What is Intercreativity?

According to Tim Berners-Lee, it’s

Building together, being creative together.

That was from an interview in 1996, 5 years after he first created the “www program” that has grown to take over the internet. In 1996 he thought that the future wasn’t interactivity, but intercreativity. The web brought us the ability to fill out forms and press submit… interacting not with a person, but with a server. What he wanted to the ability for people to work together, all over the world to create something new, not just interact with something that was already there.
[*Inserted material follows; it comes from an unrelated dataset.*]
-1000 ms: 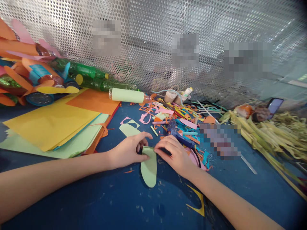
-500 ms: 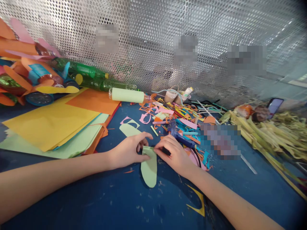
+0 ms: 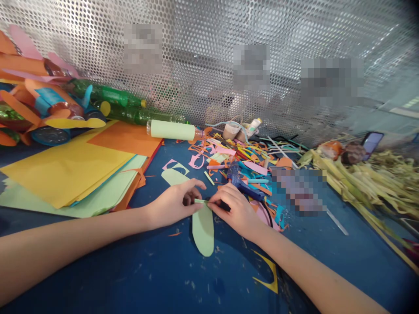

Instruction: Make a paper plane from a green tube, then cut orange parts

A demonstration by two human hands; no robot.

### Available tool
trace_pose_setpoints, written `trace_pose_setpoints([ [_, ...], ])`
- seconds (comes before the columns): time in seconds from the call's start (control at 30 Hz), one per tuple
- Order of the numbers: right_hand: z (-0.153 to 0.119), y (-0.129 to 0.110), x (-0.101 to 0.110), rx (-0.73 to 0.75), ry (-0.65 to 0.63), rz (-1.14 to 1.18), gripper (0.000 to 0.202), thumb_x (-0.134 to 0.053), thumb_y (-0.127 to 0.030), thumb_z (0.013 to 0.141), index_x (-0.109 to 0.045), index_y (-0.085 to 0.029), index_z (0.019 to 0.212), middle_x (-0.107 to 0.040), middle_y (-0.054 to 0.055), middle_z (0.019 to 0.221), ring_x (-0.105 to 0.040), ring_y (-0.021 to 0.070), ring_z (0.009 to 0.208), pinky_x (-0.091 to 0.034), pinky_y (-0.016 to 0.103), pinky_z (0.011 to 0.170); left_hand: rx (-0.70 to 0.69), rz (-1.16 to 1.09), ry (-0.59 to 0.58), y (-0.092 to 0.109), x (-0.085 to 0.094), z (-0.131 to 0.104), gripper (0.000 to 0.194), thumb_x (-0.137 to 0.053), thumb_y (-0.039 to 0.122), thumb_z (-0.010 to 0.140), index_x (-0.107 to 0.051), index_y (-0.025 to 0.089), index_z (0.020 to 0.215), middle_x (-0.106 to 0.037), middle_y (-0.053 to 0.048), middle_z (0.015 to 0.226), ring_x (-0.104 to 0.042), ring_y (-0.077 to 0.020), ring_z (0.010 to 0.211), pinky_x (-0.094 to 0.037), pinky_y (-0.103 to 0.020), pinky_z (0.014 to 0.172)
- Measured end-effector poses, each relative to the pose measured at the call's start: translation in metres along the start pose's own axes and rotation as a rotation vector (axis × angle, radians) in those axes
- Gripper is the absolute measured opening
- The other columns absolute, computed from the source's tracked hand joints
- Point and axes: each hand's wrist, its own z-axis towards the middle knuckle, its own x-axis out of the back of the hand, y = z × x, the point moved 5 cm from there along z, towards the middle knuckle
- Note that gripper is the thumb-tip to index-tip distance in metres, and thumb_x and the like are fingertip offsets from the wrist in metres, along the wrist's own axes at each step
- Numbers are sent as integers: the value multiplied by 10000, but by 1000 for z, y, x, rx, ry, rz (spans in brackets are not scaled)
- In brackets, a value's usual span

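A pale green paper cutout (image 3: 203, 233) with a rounded lower end hangs between my hands, its top edge folded over into a narrow strip. My left hand (image 3: 173, 201) grips the left end of that fold, thumb in front. On the other side, my right hand (image 3: 236, 208) pinches the fold's right end between thumb and fingertips. Just beyond my left hand lies a second pale green cutout (image 3: 173, 175), partly covered by the hand. Behind my right hand rests a blue glue gun (image 3: 247, 188) with a black cord, among paper scraps.
Stacked coloured paper (image 3: 68, 174) lies at left, near paper-decorated bottles (image 3: 52, 104). A bottle wrapped in green paper (image 3: 172, 130) lies behind. Scraps (image 3: 222, 150) spread across the middle back. Dried husks (image 3: 356, 187) and a phone (image 3: 372, 145) are at right, before a perforated metal panel (image 3: 203, 52).
The cutout's top strip is bent over further and now shows as a thin edge between my fingers. Both hands stay in nearly the same place; the view has shifted slightly.
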Motion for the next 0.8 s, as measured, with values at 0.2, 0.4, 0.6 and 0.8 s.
trace_pose_setpoints([
  [0.2,0,9,10,-195,57,152,82,-506,-270,857,-540,-199,881,-582,38,825,-553,161,768,-466,299,710,5,-30,37,-3,2,2,322,-507,205,789,-445,223,1105,-586,5,833,-522,-103,642,-464,-253,652],
  [0.4,-1,7,9,-213,9,170,163,-469,-266,865,-584,-212,967,-645,43,898,-616,160,783,-505,280,682,12,-61,61,-4,4,3,280,-514,220,795,-463,219,1070,-599,2,832,-551,-113,679,-472,-267,683],
  [0.6,0,6,7,-207,-22,188,166,-484,-266,852,-628,-208,912,-667,34,859,-626,151,734,-507,249,594,12,-95,64,-5,4,3,254,-519,217,797,-479,215,1047,-605,2,839,-580,-122,737,-478,-278,720],
  [0.8,-1,11,4,-236,-45,250,112,-533,-240,836,-638,-218,866,-670,-5,822,-622,118,724,-508,222,629,12,-163,57,-6,3,3,215,-527,230,803,-497,198,1013,-607,-6,835,-593,-129,769,-483,-295,758],
])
It is now late 2006, has his dream come true? A quick google search for intercreativity turns up a mere 754 entries, whereas Stephen Colbert’s “truthiness” brings back 78,400. What does that say? Though truthiness may have been the word of the year in 2005, I think intercreativity is the more important term. Where did most people see Colbert in 2006? Though his show is one of the top hits on Comedy Central, I would wager to guess he has more viewings on YouTube than his own network. And what is YouTube if not the embodiment of intercreativty on the internet. People create videos and post them to the site. Other people then mashup and remix those videos. New creations from old. One person inspiring another person to create, which inspires another.

Sites like YouTube, Flickr, Digg…all of these Web 2.0 sites are intercreativity. Let’s do our part to fulfill Berners-Lee’s vision.